St Albans. St Stephens

Colin Wilson

The system for workhouses in St Albans was a success. One result of this was that in 1725 St Stephens parish (just to the south of St Albans) decided to build a brick-built workhouse next to the almshouse. This tells us nothing about the almshouse except that it existed before that date.

Clutterbuck, writing in about 1827, recorded that three tenements belonged to the parish, in which poor persons were permitted to reside. One was at Park Street, a mile to the south east of St Stephens. The other two were at Smallford, a couple of miles to the east of St Albans.
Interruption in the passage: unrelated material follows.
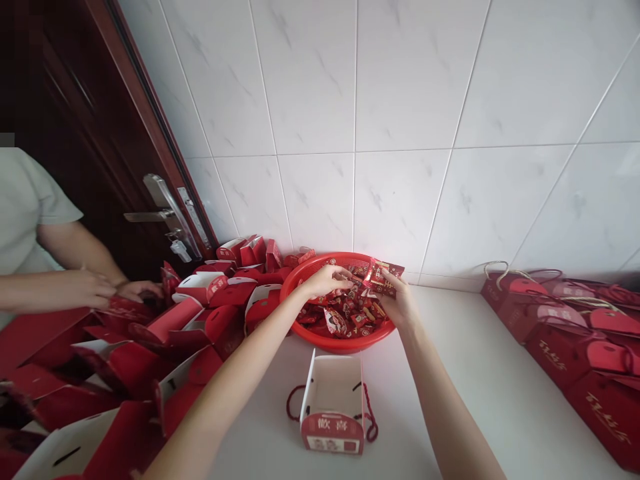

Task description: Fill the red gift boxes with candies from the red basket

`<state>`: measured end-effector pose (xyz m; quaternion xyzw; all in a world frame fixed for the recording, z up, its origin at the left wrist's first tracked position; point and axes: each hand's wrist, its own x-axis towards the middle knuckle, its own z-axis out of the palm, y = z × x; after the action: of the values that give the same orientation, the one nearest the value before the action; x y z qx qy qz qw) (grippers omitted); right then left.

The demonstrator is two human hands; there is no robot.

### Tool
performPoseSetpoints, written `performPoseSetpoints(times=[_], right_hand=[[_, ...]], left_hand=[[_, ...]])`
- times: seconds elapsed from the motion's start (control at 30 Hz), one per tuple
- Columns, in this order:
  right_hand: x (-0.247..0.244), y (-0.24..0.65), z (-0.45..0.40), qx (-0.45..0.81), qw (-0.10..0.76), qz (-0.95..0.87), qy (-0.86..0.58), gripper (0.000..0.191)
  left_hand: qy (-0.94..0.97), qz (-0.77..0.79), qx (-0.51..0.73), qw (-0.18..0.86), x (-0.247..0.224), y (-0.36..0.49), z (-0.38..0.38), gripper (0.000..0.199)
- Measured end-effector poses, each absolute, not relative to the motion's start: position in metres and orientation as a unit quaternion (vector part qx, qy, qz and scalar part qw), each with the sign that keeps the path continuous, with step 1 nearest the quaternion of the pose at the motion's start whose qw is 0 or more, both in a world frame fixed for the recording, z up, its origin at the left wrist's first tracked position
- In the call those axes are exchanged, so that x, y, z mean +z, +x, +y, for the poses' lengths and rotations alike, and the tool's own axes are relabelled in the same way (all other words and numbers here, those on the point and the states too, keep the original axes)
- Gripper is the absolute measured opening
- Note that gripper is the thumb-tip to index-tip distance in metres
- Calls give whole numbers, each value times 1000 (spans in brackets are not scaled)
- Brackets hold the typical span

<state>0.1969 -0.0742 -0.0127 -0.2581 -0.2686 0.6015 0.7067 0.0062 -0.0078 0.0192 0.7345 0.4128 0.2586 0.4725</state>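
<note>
In the head view, the right hand (401, 305) is closed at thumb and fingers around a shiny red packet (387, 275), holding it up over the right side of a red basket (327, 345). The left hand (327, 281) reaches in over the basket's middle, palm down and fingers part-curled; whether it grips anything there I cannot tell. The basket stands at the back edge of the counter (463, 327), near the tiled wall (400, 100), and many small wrapped packets (336, 322) lie inside it. Toward the counter's near edge, in front of the basket, an open box (333, 430) stands upright, a dark red cord (370, 413) looping out at each side; its inside shows white card and the cord's dark ends, with no packets to be seen, so filling seems not yet begun on this one. Along the counter's right edge, boxes with folded tops (560, 350) stand in a row and look finished, though their contents are hidden. On the left, a crowd of open boxes (173, 323) appears to be left to do, and a co-worker's hand (140, 291) is among them.
</note>
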Motion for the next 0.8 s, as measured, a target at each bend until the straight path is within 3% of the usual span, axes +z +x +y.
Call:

Victoria County History mentions an unknown donor’s charity. The parish formerly possessed three tenements at Smallford and one at Park Street, known as the Parish House. The property at Smallford was sold in 1836, the proceeds being applied towards the erection of the Union workhouse. The Park Street property was also sold in 1836 for £200 following a Vestry order. The resulting income from the interest was applied in augmentation of the Coal Clubs of the ecclesiastical districts of St. Stephen’s, Holy Trinity Frogmore, Colney Heath, and Leavesden.

References

The History & Antiquities of the County of Hertford, by Robert Clutterbuck
Page 235
Printed by and for John Bowyer Nichols, 25 Parliament Street, London. 1827

The Victoria County History of the County of Hertford, Ed William Page
Vol 2 p 43.
Issued Archibald Constable & Co. 1908. Reprint by Dawsons of Pall Mall 1971 ISBN 0 7129 0476 X
This publication been digitised by British History Online (BHO) and is available online at https://www.british-history.ac.uk/vch/herts/vol2/pp424-432

www.workhouses.org.uk/StAlbans. Website accessed Nov 2021

This page was added on 19/11/2021.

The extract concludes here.